To facilitate the presentation of the data in this paper, we define “mobile” and “rigid” segments for SC components according to the rate and anisotropy of C–H bond reorientation (SI Appendix, Fig. S1). The INEPT signal indicates a “mobile” segment, which can be “fast isotropic” or “fast anisotropic.” In the latter case, the INEPT signal is accompanied by a sharp CP signal. The term “rigid” is defined by the conditions when only CP signal is detected. The solvent molecules are characterized as isotropic, fast anisotropic, or “obstructed,” where the latter signifies solvent segments that are detected in the CP and DP spectra but not in the INEPT spectra and that have slower motion (τ_c ∼ 0.1 μs) compared with fast isotropic reorientation (Fig. 2A). For the present system with solvents incorporated in SC we can rule out the interpretation of sharp CP signal of the solvents as a sign of solid crystals or the fast (τ_c < 10 ns) and highly anisotropic (|S_CH| ≥ 0.5) motion that is expected for rotator- and liquid-ordered phases (37).

Characterizing Solvents Within the SC.

We investigate interactions between SC and 10 different solvents (Table 1) that are widely used in skin products. NMR spectra obtained for SC with added solvents are shown in Figs. 3 and 4 and SI Appendix, Figs. S2–S4. As reference, we compare with dry SC (Fig. 1C). In cases where the solvent molecules contain one or more C–H bonds, the PT ssNMR experiments provide detailed information on molecular dynamics of the solvent molecules. In neat solutions, the molecular motion of the solvents is isotropic and fast.

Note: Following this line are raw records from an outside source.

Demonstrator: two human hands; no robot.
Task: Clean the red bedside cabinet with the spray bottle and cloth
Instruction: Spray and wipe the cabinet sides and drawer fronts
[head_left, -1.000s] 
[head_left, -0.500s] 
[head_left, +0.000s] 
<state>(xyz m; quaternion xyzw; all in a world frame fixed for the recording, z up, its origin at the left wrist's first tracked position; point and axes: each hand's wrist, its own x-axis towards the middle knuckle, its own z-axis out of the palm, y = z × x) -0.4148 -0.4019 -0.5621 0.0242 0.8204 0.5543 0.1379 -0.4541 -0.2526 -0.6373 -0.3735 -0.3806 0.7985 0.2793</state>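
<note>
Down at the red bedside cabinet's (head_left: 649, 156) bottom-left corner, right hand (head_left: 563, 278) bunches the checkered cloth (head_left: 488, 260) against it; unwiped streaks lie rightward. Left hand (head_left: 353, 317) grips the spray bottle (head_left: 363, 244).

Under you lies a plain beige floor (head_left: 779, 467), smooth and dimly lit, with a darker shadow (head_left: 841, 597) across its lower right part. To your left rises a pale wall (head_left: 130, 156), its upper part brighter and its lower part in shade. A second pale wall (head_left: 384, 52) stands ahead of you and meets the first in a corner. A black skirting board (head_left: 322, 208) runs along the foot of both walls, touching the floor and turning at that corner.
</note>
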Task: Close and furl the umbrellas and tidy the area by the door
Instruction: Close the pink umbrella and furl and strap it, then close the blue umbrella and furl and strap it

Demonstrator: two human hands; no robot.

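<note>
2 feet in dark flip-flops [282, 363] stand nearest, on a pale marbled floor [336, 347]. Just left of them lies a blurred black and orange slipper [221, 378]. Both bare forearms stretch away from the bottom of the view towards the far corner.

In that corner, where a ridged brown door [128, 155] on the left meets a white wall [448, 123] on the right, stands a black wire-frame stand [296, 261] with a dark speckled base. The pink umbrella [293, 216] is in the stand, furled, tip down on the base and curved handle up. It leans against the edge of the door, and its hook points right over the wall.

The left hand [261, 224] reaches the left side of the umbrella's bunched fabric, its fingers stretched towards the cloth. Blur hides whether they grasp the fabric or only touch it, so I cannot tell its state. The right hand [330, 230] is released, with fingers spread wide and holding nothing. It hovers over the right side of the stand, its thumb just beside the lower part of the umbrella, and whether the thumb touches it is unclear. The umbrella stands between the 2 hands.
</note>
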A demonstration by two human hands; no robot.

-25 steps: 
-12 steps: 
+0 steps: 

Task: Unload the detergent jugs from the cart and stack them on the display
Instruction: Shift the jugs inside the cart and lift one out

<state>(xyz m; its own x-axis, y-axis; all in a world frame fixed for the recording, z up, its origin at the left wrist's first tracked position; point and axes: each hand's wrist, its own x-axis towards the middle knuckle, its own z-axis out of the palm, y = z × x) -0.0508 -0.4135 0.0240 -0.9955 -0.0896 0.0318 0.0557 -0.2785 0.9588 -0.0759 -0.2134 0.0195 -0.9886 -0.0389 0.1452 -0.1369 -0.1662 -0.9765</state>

When the solvent molecules are present within the SC they may interact with lipid and protein components, which can alter the molecular dynamics of the solvent molecules.

Fig. 3.

Concentration dependence of different solvents in SC. ¹³C MAS NMR spectra (DP, gray; CP, blue; and INEPT, red) of the SC with 10 (A), 20 (B), and 40 (C) wt % glycerol, 5 (D) and 20 (E) wt % hexadecane, and 20 wt % (F) deuterated hexadecane at 32 °C. Resonances from solvent carbons are marked with asterisks.

Fig. 4.

Different solvents in SC at the same concentration of 20 wt % solvent. ¹³C MAS NMR spectra (DP, gray; CP, blue; and INEPT, red) of the SC at 20 wt % PG (A), 2-propanol (B), and 1-decanol (C) at 32 °C. Resonances from solvent carbons are marked with asterisks.

The comparison between results obtained for the different systems (Table 1) reveals that all polar solvents are strongly affected by being incorporated into SC. At low concentrations, one or several segments of the solvent molecules are obstructed with τ_c ∼ 0.1 μs, as inferred from the broad CP signals accompanied by DP signals and no INEPT intensity at their resonances (Figs. 3A and 4A and SI Appendix, Fig. S2 A, C, and E). From these data, it is shown that the correlation time for the solvents in SC is several orders of magnitudes lower compared with solvents in neat solutions [for comparison, τ_c ∼ 0.5 ps, 4 ps, and 0.6 ns in neat solutions of methanol, DMSO, and glycerol, respectively, at 25 °C (38–40)]. The reduction in molecular mobility is a strong indication of interaction between the polar solvent molecules and SC molecular components. When the amount of solvent in SC is increased (Fig. 3 B and C and SI Appendix, Fig. S2 B, D, and F), the motion of the polar solvents becomes faster, as implied from the sharper CP signals. At the highest solvent concentrations investigated we also observe a coexisting fraction of solvent in the sample that has the characteristic of being fast isotropic (Fig. 3 B and C and SI Appendix, Fig. S2 B, D, and F). Similar behavior as shown for the polar solvents is also seen for the slightly more apolar 2-propanol (Fig. 4B and SI Appendix, Fig. S3) in SC.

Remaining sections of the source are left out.